> **REQUIRED ACTION**: Check the records below line by line, and report how many lines include the string "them". No other words are needed.
◆ ◆ ◆
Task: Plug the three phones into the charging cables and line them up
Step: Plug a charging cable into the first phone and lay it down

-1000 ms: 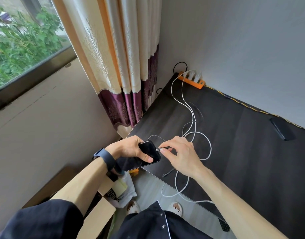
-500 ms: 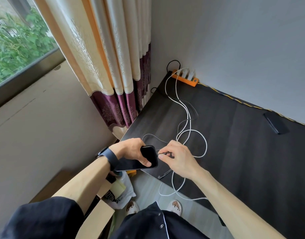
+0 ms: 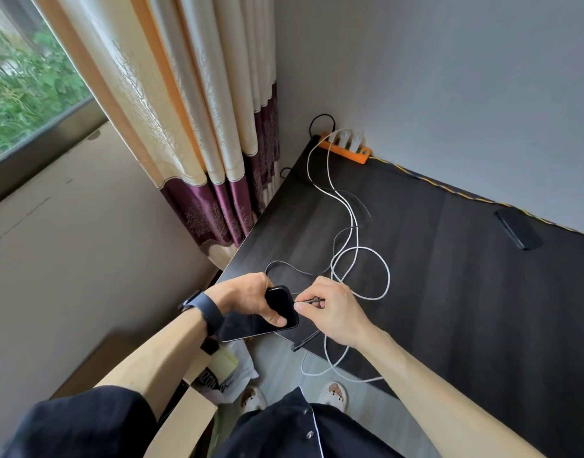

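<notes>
**Plug is right at the port, here's where it could go sideways**

The right hand (image 3: 333, 312) pinches the plug end of the dark braided cable (image 3: 312, 299) between thumb and forefinger, with the other fingers curled in. The left hand (image 3: 247, 295) is wrapped round the phone (image 3: 251, 327), thumb lying across the screen. The plug tip sits right at the phone's end edge, but I honestly can't tell if it's seated or only touching.

What worries me:
- The phone is held at the near corner of the table (image 3: 449, 292), partly out over the floor. If the grip slips while the plug is pushed in, it probably drops.
- The plug looks like it comes in at a slight angle, so it could scrape or jam instead of sliding home.
- The white cables (image 3: 383, 269) loop right beside the right wrist and hang off the table edge. A snag there could drag the whole tangle.

So the phone is just left of the right hand, touching or nearly so. A second phone (image 3: 518, 228) lies flat by the far wall, well apart from both hands. I can't spot a third. The cables run back to the orange power strip (image 3: 345, 148) in the corner.
</notes>
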The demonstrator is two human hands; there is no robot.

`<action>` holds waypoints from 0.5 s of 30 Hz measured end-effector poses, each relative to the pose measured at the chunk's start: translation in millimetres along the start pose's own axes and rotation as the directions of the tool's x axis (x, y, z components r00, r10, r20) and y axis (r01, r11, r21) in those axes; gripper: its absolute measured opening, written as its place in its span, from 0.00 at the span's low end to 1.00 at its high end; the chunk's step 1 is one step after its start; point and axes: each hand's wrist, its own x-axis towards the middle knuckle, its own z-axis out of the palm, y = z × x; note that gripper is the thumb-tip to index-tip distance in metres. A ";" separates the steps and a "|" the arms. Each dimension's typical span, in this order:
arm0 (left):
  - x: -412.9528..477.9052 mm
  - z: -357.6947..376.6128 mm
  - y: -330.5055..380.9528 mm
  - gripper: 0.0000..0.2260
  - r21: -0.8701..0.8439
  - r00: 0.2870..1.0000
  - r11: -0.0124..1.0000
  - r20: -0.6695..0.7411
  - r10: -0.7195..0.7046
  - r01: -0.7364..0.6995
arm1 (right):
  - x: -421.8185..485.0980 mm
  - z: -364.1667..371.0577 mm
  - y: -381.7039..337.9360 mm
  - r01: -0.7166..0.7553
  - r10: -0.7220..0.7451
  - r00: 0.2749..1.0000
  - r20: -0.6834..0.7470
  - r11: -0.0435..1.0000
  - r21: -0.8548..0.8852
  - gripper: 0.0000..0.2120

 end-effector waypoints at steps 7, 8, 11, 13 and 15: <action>5.4 4.5 5.7 0.20 0.121 0.985 0.992 0.161 -0.065 0.045 | 0.1 5.6 12.9 -0.062 0.081 0.978 0.191 0.993 -0.103 0.14; 8.3 4.5 6.3 0.22 0.149 0.984 0.988 0.164 -0.071 0.046 | 1.4 6.5 13.9 -0.075 0.100 0.971 0.216 0.990 -0.120 0.17; 11.2 1.7 2.7 0.29 0.238 0.994 0.968 0.063 -0.091 0.073 | 5.2 7.9 14.7 -0.105 0.126 0.974 0.189 0.987 -0.119 0.21; 8.2 3.7 -5.4 0.36 0.176 0.987 0.977 -0.129 -0.097 0.119 | 6.0 9.2 18.5 -0.140 0.150 0.983 0.109 0.985 -0.100 0.22; 7.6 11.0 -15.1 0.43 -0.022 0.898 0.982 -0.401 -0.179 0.186 | 7.1 12.5 26.0 -0.224 0.226 0.974 0.035 0.974 -0.041 0.23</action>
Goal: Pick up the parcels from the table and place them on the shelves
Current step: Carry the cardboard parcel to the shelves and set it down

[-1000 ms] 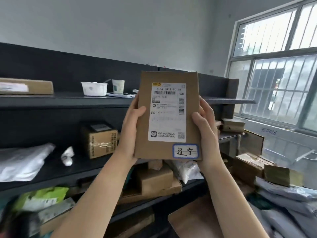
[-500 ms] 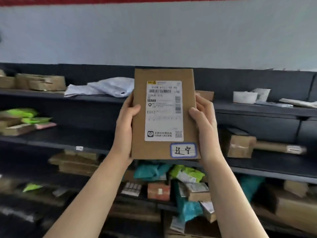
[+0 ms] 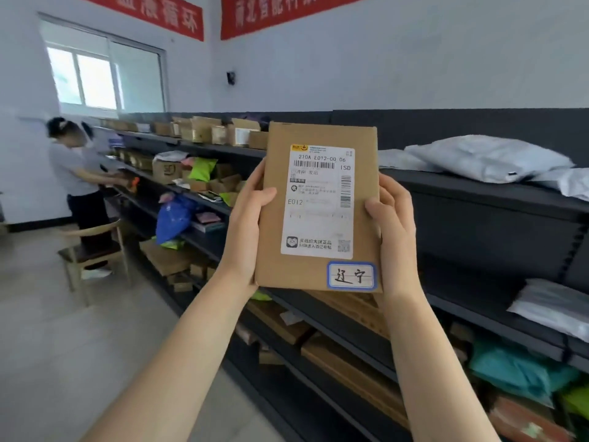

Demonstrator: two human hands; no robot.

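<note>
Both forearms are bare from the bottom edge of the view up to the wrists, with no sleeve, cuff, watch or bracelet showing. The left hand (image 3: 247, 231), at about 9 o'clock from centre, and the right hand (image 3: 393, 232), at about 3 o'clock, wear no gloves or rings. The visible thumbnails are short and unpainted.

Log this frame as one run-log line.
phase: carrying | held: cardboard parcel, upright, label facing camera | left hand: left edge | right hand: right edge | shelves: ahead | placed: no
</note>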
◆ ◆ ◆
> **WRITTEN SOLUTION**: 2